» **What the task asks**: Each line below should be reproduced without any alteration.

» **Exercise data**:
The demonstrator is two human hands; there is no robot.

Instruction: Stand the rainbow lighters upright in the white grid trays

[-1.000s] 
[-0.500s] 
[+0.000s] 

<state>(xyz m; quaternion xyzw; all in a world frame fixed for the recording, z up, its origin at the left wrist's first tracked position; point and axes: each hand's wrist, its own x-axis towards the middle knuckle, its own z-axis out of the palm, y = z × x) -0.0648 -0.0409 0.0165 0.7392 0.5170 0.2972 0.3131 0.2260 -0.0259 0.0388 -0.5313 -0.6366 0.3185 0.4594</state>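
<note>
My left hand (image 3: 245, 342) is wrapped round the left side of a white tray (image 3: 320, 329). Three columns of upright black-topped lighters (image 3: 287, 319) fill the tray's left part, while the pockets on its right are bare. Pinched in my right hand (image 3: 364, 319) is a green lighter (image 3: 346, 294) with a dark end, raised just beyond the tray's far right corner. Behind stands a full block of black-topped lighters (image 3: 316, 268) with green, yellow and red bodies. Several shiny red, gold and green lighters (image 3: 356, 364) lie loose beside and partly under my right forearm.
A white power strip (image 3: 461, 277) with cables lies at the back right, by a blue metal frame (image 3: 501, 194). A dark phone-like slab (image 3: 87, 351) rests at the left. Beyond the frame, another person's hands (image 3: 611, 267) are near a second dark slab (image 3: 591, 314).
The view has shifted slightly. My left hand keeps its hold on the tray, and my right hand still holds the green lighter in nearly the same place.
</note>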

» **Exercise output**:
The demonstrator is two human hands; there is no robot.

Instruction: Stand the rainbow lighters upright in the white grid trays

[-1.000s] 
[-0.500s] 
[+0.000s] 

<state>(xyz m; quaternion xyzw; all in a world frame fixed for the recording, z up, its origin at the left wrist's first tracked position; point and axes: each hand's wrist, its own x-axis towards the middle knuckle, its own z-axis out of the palm, y = z × x) -0.0648 -0.0409 0.0165 0.7392 0.5170 0.2972 0.3131 0.2260 -0.0259 0.0388 -0.5313 -0.6366 0.3185 0.4594</state>
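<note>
My left hand (image 3: 245, 342) is wrapped round the left side of a white tray (image 3: 320, 329). Three columns of upright black-topped lighters (image 3: 287, 319) fill the tray's left part, while the pockets on its right are bare. Pinched in my right hand (image 3: 364, 319) is a green lighter (image 3: 346, 294) with a dark end, raised just beyond the tray's far right corner. Behind stands a full block of black-topped lighters (image 3: 316, 268) with green, yellow and red bodies. Several shiny red, gold and green lighters (image 3: 356, 364) lie loose beside and partly under my right forearm.
A white power strip (image 3: 461, 277) with cables lies at the back right, by a blue metal frame (image 3: 501, 194). A dark phone-like slab (image 3: 87, 351) rests at the left. Beyond the frame, another person's hands (image 3: 611, 267) are near a second dark slab (image 3: 591, 314).
The view has shifted slightly. My left hand keeps its hold on the tray, and my right hand still holds the green lighter in nearly the same place.
</note>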

Now the exercise is complete.